In piston engine engineering, a balance shaft is an eccentric weighted shaft which offsets vibrations in engine designs that are not inherently balanced (for example, most four-cylinder engines). They were first invented and patented by British engineer Frederick Lanchester in 1904.[1]
Overview[]
Balance shafts are most common in inline four-cylinder engines which, due to the asymmetry of their design, have an inherent second order vibration (vibrating at twice the engine RPM) which cannot be eliminated no matter how well the internal components are balanced. Four-cylinder flat engines in the boxer configuration have their pistons horizontally opposed, so they are naturally balanced and do not incur the extra complexity, cost or power loss associated with balance shafts (though the slight offset of the pistons introduces a rocking couple). This vibration is generated because the movement of the connecting rods in an even-firing four-cylinder inline engine is not symmetrical throughout the crankshaft rotation; thus during a given period of crankshaft rotation, the descending and ascending pistons are not always completely opposed in their acceleration, giving rise to a net vertical inertial force twice in each revolution whose intensity increases quadratically with RPM, no matter how closely the components are matched for weight.[2]

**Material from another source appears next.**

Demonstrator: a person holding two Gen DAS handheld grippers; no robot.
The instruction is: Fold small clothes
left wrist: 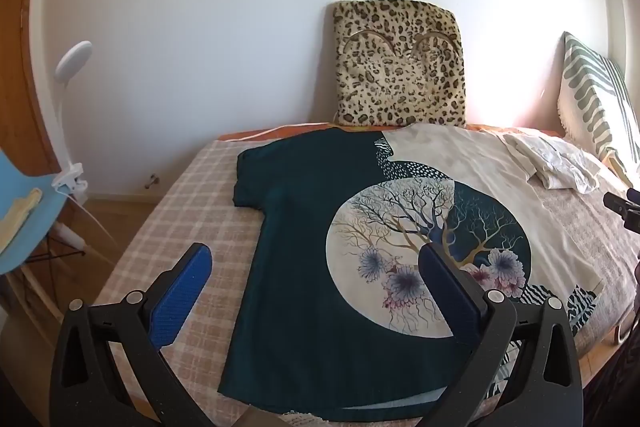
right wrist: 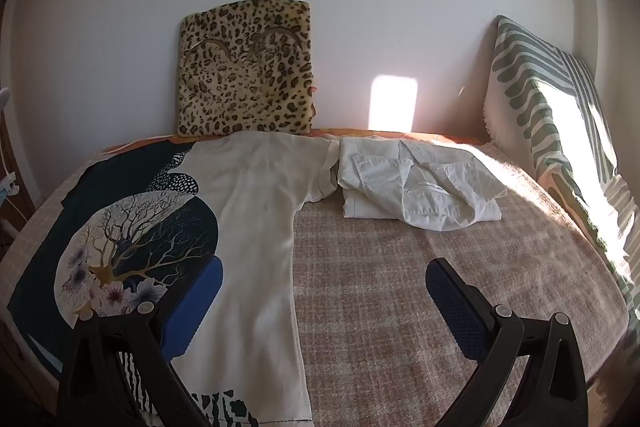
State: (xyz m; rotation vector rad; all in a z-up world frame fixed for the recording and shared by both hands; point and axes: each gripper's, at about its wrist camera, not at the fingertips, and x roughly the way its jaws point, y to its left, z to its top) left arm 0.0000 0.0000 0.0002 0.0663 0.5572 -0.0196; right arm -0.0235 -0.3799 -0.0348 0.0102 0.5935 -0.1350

The problem increases with larger engine displacements, since one way to achieve a larger displacement is with a longer piston stroke, increasing the difference in acceleration or by utilizing a larger bore thereby increasing the mass of the pistons. One can utilize both techniques in order to maximize possible engine displacement. In all cases, the magnitude of the inertial vibration increases. For many years, two litres was viewed as the 'unofficial' displacement limit for a production inline four-cylinder engine with acceptable noise, vibration, and harshness (NVH) characteristics.

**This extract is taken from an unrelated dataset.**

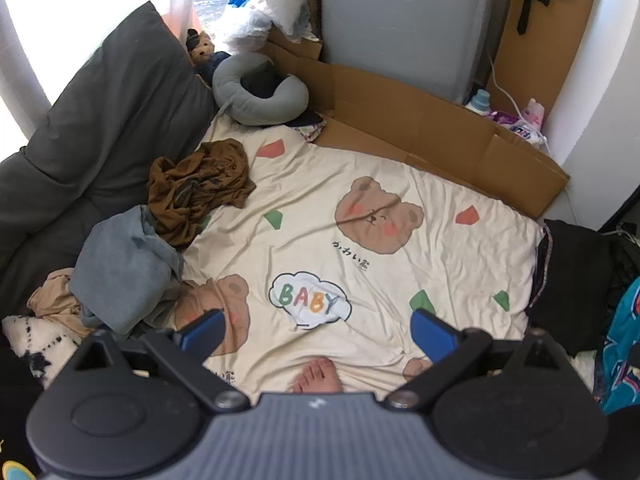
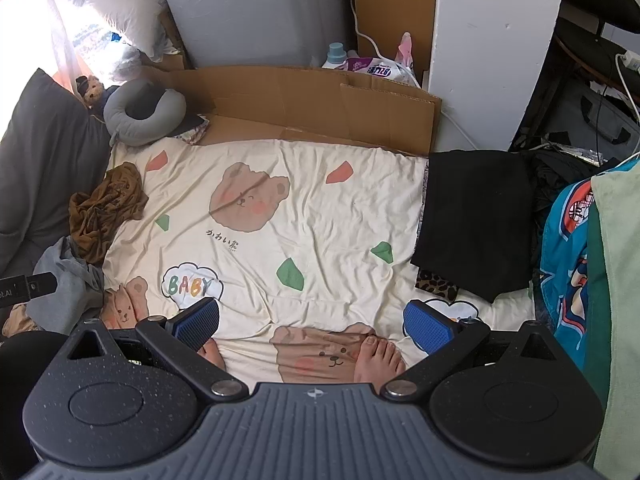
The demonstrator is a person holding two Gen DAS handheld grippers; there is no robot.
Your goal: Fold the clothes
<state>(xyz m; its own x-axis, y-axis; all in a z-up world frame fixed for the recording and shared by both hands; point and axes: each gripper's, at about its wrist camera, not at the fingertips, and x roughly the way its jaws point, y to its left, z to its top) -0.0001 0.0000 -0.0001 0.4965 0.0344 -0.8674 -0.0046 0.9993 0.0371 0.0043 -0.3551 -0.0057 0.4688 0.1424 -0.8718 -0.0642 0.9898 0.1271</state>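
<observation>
A heap of crumpled clothes lies at the left edge of the cream bear-print sheet [image 1: 360,216]: a brown garment [image 1: 200,188], a grey one [image 1: 124,268] and a tan one [image 1: 52,300]. The right wrist view shows the same brown garment [image 2: 104,212] and grey garment [image 2: 66,284]. A folded black garment [image 2: 476,216] rests at the sheet's right edge. My left gripper [image 1: 318,330] hovers open above the sheet, nothing between its blue pads. My right gripper [image 2: 312,326] is likewise open and empty over the sheet [image 2: 320,208].
A person's bare feet [image 2: 378,358] stand on the sheet just below the grippers. A dark grey cushion [image 1: 108,120] and a grey neck pillow [image 1: 260,92] lie at the left and back. Flattened cardboard [image 1: 420,128] borders the far side. Teal printed fabric [image 2: 568,256] hangs at the right.
</observation>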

The basic concept has a pair of balance shafts rotating in opposite directions at twice the engine speed. Equally sized eccentric weights on these shafts are sized and phased so that the inertial reaction to their counter-rotation cancels out in the horizontal plane, but adds in the vertical plane, giving a net force equal to but 180 degrees out-of-phase with the undesired second-order vibration of the basic engine, thereby canceling it. The actual implementation of the concept, however, is concrete enough to be patented. The basic problem presented by the concept is adequately supporting and lubricating a part rotating at twice engine speed where the second order vibration becomes unacceptable.

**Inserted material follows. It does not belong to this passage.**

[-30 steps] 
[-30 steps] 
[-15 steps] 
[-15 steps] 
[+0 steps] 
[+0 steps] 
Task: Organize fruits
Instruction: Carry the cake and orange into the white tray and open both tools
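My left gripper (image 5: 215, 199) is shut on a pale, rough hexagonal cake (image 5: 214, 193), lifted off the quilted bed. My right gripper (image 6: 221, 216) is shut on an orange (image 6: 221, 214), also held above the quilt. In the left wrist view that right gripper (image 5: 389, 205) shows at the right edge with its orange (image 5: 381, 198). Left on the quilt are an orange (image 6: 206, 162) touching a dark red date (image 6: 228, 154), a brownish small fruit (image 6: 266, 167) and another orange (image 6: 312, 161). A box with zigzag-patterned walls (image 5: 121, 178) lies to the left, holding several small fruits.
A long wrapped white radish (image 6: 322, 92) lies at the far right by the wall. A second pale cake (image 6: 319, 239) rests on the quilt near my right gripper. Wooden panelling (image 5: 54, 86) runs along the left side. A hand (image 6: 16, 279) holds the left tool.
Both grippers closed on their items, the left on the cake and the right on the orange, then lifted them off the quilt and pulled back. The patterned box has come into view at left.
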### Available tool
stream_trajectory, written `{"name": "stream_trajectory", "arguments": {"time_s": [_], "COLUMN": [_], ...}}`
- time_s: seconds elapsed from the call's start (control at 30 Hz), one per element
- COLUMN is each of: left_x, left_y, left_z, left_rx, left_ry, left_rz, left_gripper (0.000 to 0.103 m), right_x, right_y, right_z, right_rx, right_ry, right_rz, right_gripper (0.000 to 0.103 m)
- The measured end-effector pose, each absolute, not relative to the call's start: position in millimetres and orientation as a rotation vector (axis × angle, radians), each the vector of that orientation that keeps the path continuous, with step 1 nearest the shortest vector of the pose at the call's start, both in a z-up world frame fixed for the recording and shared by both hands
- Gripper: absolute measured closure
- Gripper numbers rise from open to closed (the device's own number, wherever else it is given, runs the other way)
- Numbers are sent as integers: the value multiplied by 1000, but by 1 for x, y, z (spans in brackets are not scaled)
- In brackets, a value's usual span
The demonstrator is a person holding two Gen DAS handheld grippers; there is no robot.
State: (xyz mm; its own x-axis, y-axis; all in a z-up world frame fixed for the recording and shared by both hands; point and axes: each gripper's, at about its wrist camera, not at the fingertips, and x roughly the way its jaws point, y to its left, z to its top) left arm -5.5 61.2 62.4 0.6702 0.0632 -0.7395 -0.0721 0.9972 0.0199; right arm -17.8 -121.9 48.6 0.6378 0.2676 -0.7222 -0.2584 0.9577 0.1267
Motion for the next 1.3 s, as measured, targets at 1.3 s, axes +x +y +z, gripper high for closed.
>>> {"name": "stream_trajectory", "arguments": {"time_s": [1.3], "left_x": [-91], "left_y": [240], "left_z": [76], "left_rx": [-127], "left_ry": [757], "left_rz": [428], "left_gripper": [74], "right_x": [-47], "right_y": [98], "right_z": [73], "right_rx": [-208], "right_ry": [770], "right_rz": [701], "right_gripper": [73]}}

There is some debate as to how much power the twin balance shafts cost the engine. The basic figure given is usually around 15 hp (11 kW), but this may be excessive for pure friction losses. It is possible that this is a miscalculation derived from the common use of an inertial dynamometer, which calculates power from angular acceleration rather than actual measurement of steady state torque. The 15 hp (11 kW), then, includes both the actual frictional loss as well as the increase in angular inertia of the rapidly rotating shafts, which would not be a factor at steady speed. Nevertheless, some owners modify their engines by removing the balance shafts, both to reclaim some of this power and to reduce complexity and potential areas of breakage for high-performance and racing use, as it is commonly (but falsely) believed that the smoothness provided by the balance shafts can be attained after their removal by careful balancing of the reciprocating components of the engine.[citation needed]
Four-cylinder applications[]
Mitsubishi Motors pioneered the design in the modern era with its "Silent Shaft" Astron engines in 1975, with balance shafts located low on the side of the engine block and driven by chains from the oil pump, and they subsequently licensed the patent to Fiat, Saab and Porsche.[1]
Saab has further refined the balance shaft principle to overcome second harmonic sideways vibrations (due to the same basic asymmetry in engine design, but much smaller in magnitude) by locating the balance shafts with lateral symmetry but at different heights above the crankshaft, thereby introducing a torque which counteracts the sideways vibrations at double engine RPM, resulting in the exceptionally smooth B234 engine.
Six-cylinder applications[]
Another balance shaft design is found in many V6 engines. While an inherently balanced V6 engine would have either 60 or 120 degrees angle between the two banks of cylinders, many current V6 engines are derived from older V8 engines, which have a 90-degree angle between the two banks of cylinders.[dubious ] While this provides for an evenly spaced firing order in an 8-cylinder engine, in a six-cylinder engine this results in a loping rhythm, where during each rotation of the crankshaft three cylinders fire at 90-degree intervals, followed by a gap of 90 degrees with no power stroke form any cylinder, followed by 3 more cylinders firing at 90-degree intervals. This can be eliminated by using a more complex, and expensive, crankshaft which alters the relationship between the cylinders in the two banks to give an effective 60-degree difference, but recently many manufacturers have found it more economical to adapt the balance shaft concept, using a single shaft with counterweights spaced so as to provide a vibration which cancels out the shake inherent in the 90-degree V6.[dubious ]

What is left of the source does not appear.